When told by urban theorists and other scholars, these common urban narratives often seem to express a point of view (or subject position) that is outside or above the Web, constructing understandings of the Web that privilege class above all other relations and identities, and tend to treat “the global” as the locus of the dynamic flows and driving forces of history. 11 See Rotella (2003) for an analysis of nostalgic stories about 'the old neighborhood' of Chicago's South Side.

Figure 9.1 Five Dimensions of Place-connectedness (adapted after Buell 2001)
Figure 9.1 Five Dimensions of Place-connectedness (adapted after Buell 2001)

C HAPTER T EN

Network Complexity and the Imaginative Power of Strategic

In conclusion, and despite frequent use of the 'network society' as a metaphor, current episodes in strategic spatial planning struggle to translate concepts of relational complexity into a multiplex, relational spatial imagination (Healey 2004c). The latest efforts in strategic spatial planning reflect a challenge to the image of the state as a separate, autonomous sphere within society, operating according to the principles of nested hierarchy. Recent European episodes in strategic spatial planning tend to assume that the power to change forms of governance will come from developing the interactive practices of some form of collaborative partnerships.

This assumes that transformative potential lies in the multiplicity of tensions and tensions of the relational complexity of governance processes, creating tensions of all kinds. The spatial and governance imagination, expressed and mobilized in recent strategic spatial planning efforts in city regions in Europe, shows some signs of appreciating the relational complexity of urban and regional dynamics.

Imagining Urban Transformation

For Healey, the challenge is to develop new kinds of spatial and managerial imaginaries that are more attuned to the realities of the networked society. It is a valuable contribution precisely for this head-to-head engagement with and development of the concept of network complexity. Despite his nuanced discussion of the "planner as author" and his acknowledgment of the need for multiple stories to be told, we are left with questions about presumed receptive listeners, and about the institutional arrangements by which multiple stories manage to be told. to become. .

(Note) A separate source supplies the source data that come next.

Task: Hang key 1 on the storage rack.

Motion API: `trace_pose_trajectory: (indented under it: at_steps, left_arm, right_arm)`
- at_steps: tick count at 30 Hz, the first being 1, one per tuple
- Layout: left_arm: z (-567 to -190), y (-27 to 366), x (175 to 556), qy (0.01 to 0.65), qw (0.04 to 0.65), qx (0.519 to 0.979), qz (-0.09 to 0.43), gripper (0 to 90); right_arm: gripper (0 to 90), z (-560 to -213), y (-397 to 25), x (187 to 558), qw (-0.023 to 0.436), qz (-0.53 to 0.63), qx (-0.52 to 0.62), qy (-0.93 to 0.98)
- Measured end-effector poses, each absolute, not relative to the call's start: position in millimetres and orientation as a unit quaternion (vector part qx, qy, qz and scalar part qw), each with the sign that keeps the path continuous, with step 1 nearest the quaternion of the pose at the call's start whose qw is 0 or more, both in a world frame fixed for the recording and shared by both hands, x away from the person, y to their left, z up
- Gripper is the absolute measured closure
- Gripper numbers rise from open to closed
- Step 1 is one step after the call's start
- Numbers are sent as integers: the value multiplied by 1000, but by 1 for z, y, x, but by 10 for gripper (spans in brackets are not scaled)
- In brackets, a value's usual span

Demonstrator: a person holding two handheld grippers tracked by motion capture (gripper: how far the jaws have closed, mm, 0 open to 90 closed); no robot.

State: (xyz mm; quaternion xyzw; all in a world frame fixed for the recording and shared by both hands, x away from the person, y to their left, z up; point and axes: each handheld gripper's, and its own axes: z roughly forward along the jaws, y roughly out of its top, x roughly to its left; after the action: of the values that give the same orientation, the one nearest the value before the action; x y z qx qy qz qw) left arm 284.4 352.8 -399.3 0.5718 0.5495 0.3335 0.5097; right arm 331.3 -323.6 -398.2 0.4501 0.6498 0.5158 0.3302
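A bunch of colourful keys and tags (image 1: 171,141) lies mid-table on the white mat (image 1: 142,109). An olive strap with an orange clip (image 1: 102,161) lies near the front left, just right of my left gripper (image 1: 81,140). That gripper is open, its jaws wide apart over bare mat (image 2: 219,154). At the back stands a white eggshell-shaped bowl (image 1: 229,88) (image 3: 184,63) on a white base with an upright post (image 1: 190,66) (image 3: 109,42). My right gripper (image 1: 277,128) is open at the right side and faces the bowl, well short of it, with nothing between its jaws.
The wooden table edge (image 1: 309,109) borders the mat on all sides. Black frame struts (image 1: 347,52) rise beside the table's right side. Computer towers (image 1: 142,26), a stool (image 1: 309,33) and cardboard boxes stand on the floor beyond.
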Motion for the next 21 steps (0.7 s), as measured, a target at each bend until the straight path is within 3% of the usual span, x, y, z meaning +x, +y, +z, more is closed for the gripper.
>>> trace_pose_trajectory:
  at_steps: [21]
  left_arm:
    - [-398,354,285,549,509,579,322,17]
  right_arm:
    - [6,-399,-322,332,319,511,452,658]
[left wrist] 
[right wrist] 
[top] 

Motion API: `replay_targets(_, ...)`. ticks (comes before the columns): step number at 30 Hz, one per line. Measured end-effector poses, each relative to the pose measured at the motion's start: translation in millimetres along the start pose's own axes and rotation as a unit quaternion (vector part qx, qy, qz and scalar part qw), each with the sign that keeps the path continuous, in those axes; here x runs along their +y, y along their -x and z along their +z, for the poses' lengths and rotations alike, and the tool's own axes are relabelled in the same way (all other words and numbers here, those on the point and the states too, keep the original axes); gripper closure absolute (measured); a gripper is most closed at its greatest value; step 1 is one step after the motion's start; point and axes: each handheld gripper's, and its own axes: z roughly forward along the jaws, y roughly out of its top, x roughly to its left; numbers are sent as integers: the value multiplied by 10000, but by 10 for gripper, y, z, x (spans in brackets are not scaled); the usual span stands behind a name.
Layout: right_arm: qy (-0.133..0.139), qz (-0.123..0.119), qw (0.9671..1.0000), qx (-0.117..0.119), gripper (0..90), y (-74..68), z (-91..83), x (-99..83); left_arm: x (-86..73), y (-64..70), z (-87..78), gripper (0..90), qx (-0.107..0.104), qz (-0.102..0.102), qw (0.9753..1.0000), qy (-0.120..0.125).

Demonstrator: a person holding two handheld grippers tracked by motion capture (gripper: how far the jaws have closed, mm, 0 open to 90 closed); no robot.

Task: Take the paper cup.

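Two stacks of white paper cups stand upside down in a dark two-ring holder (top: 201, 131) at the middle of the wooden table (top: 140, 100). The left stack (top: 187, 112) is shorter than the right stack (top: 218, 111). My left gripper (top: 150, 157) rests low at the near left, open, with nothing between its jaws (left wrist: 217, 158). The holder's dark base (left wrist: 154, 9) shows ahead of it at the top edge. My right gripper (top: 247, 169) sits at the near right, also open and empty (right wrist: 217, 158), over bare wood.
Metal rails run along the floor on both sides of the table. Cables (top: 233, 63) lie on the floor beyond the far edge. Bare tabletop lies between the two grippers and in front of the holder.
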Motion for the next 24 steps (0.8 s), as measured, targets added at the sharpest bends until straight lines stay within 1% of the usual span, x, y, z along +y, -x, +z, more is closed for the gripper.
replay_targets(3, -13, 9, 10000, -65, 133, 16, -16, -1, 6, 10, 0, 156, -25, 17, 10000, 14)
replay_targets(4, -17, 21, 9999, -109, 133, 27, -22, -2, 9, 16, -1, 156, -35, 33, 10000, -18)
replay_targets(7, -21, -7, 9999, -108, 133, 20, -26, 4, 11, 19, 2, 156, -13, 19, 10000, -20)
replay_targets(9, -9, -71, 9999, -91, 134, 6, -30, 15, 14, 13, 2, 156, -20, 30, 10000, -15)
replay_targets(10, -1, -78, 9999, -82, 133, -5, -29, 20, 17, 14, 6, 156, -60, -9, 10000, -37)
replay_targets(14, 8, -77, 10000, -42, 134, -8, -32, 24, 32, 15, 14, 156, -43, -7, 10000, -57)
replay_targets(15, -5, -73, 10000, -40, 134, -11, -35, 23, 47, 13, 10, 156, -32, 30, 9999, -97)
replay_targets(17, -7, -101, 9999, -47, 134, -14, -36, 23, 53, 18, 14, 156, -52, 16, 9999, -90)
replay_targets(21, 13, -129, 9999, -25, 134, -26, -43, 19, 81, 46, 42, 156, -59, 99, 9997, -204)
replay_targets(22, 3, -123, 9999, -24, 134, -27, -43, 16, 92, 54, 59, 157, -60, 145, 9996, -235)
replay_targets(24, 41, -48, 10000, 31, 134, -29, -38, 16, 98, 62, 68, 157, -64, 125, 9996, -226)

Throgmorton seems to have missed the real point of the political economy critique of his work. Throgmorton tries to engage with the relational challenges of the network society, but unlike Healey he is not really concerned with the intellectual or political challenges.

P ART III

Policy Networks and Governance

C HAPTER E LEVEN

Why Liberal Planning Cannot Manage the Network Society

Lessons from Community Action

Second, the case provides an example of the "network thinking" that planners must master in order to influence the shape of a networked society, while illustrating challenges in developing this thinking. So was the initiative of the Task Force Chairman to pursue and provide resources. These limitations can be seen as the result of the parents' isolation from social networks.

Part of the explanation is that few people have the training or skills for the job. Leaving the "social" and "political" place to others such as social workers, public administrators, educators, and public health workers, planners paid far more attention to land use than to land users—the people and organizations whose Howell S.